Once a student was writing a poem about the county fair, and the poem was filled with all the things that we know are at a county fair: midway games, cotton candy, a fun house, carnies. The poem went to all the expected places and that was its key problem. The poem was vivid, its language, at times, delightful. But unlike the very reason we go to the county fair (to be taken out of our humdrum days), the poem failed to surprise or delight. Finally, I suggested she start listing all the things at the county fair: step away from the hall of mirrors and perhaps the ticket booth— with its connotations of buying “escape,” or the demolition derby, or the adolescents making out in the Ferris Wheel carriage, or the parents at home who didn’t want to cramp a child’s style, or the fairgrounds a week later when everything is gone.

Jumping time, jumping place, jumping frog contest at the county fair, and how I didn’t win despite the bullfrog “ringer” I was given when I was eight, summer vacation in upstate New York.
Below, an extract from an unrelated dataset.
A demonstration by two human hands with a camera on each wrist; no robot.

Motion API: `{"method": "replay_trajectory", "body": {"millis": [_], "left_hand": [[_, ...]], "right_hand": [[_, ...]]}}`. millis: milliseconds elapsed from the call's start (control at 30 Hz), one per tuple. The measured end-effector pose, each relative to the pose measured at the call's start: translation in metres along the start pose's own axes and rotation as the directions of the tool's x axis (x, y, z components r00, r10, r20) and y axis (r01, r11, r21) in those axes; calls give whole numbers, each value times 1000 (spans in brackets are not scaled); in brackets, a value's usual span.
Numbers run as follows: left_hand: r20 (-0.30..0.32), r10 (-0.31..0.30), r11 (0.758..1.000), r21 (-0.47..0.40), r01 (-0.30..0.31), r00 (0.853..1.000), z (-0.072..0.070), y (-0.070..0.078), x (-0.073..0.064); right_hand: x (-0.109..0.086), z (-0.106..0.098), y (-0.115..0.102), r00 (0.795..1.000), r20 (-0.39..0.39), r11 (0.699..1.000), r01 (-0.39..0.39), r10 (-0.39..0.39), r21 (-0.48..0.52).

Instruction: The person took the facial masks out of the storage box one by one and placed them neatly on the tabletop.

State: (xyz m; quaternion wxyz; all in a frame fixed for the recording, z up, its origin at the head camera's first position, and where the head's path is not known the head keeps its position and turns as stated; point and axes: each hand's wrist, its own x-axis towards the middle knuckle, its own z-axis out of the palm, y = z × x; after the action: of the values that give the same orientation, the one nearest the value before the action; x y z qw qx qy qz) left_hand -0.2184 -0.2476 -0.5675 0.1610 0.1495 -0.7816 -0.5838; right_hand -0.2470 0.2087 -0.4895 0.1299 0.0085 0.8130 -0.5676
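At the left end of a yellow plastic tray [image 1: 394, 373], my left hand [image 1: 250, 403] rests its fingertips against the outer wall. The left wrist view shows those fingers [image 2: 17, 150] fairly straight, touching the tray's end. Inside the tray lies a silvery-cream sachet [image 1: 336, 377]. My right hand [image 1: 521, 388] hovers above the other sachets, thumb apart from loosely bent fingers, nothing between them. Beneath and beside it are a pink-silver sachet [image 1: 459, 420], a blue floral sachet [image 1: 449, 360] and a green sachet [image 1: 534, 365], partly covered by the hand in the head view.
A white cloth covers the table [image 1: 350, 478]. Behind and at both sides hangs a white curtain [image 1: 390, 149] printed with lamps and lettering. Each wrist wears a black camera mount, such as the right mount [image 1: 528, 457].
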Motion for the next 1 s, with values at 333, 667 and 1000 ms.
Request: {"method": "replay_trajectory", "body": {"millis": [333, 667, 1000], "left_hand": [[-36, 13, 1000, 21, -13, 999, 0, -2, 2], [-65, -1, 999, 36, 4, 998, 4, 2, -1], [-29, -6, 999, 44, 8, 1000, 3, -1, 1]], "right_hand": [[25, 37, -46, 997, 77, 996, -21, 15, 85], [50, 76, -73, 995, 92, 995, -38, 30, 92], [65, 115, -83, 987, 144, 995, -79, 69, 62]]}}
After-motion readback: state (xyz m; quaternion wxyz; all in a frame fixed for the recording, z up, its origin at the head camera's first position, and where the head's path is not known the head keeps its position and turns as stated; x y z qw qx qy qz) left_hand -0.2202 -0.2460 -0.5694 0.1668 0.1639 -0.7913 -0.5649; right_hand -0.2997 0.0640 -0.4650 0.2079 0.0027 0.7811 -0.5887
My frog came in second place, and then I set it free.

Of course I don’t have to tell you that last bit isn’t true. It just illustrates the way language and time and place can all lead to a cognitive and imaginative leap. The best leaps are both risky and inevitable.

The British Underground reminds us to “mind the gap,” by which they are imploring us to be safe, to step over the space between the station platform and train car. Whether we are readers or writers, poems beg us to take some chances, the leap as much a leap of faith as a leap between modes of cognitive thinking, between conscious and unconscious experience, the little electrochemical charge of a thought surging across the space between axon and dendrite some thousands of times. Leaping, in the end, is how we think.